Here is one of the brown ones.

They proved to be pasture grasshoppers (Orphulella speciosa), smaller relatives of another species I had found in the Gensburg Prairie in Cook County, the spotted-wing grasshopper (O. pelidna). Both are described as locally distributed, and that clearly has been the case in my experience.

Out on the open bedrock I began seeing slightly larger grasshoppers that appeared to belong to another singing subfamily, the band-winged grasshoppers. Catching one was a challenge, but eventually I got good looks at a male and a female.

The male’s profile shows a head that protrudes above the thorax, a double-humped pronotal ridge, and antennas that are thread-like rather than flat, barely longer than the head. They were even shorter in the female I examined.

These were Kiowa rangeland grasshoppers (Trachyrhachys kiowa), a western species whose range reaches into the Chicago region. There are two variants, one with transparent wing bases.

The male proved to be of the pale yellow wing base variant.

This new-species haul was exciting, but I wasn’t done. I was driving to nearby Wilmington for dinner when I heard a sound I had begun to believe I would never hear in the region:

There was a continuous underlying drone, with an overlay of short monotone buzzes.

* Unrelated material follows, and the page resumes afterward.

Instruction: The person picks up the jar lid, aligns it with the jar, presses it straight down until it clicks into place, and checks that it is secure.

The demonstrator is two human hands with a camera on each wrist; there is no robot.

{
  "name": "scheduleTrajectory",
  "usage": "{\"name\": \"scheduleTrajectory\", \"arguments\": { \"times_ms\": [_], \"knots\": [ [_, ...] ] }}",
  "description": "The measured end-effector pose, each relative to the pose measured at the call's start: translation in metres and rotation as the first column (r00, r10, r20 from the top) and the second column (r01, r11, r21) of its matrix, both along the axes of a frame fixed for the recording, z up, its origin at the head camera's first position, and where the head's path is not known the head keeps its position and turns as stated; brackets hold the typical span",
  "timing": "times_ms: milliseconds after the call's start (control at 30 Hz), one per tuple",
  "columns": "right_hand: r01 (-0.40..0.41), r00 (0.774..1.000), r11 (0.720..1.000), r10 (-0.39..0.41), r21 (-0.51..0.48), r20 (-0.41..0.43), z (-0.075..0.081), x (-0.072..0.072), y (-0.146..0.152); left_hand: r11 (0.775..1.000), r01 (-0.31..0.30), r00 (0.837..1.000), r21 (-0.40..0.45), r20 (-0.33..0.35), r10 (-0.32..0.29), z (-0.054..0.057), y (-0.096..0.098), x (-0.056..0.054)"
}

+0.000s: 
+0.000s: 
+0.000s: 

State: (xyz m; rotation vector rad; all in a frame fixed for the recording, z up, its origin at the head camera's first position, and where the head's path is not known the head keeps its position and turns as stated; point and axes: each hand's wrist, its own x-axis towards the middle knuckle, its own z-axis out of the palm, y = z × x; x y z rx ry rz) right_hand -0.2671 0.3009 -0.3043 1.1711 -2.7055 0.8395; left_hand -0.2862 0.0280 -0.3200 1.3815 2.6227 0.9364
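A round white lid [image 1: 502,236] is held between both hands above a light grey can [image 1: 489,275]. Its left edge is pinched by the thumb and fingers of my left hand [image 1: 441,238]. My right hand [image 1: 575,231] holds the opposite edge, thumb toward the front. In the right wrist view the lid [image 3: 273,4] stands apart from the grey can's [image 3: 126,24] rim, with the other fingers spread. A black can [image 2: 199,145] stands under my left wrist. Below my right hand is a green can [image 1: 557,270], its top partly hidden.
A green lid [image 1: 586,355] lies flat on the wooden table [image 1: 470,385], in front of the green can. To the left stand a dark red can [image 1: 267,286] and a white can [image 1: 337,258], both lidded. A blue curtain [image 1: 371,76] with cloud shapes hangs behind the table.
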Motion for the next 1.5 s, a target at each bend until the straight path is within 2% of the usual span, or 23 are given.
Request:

A Walker’s cicada (Neotibicen pronotalis)! I pulled over to the edge of the road and approached the catalpa tree where the insect was perched. As I made the above recording I noticed a movement out of the corner of my eye. A sheriff’s officer had pulled his car beside me (his car motor covered the cicada’s drone, and you may have noticed a little blurp from his radio in the recording). He politely waited for me to finish, then explained that there had been troubles in that area. I admitted that my behavior might seem suspicious, but he accepted my explanation.

There are only a dozen or so species of singing insects that I might still find in the region. I doubt that I will again find as many as three in a single day.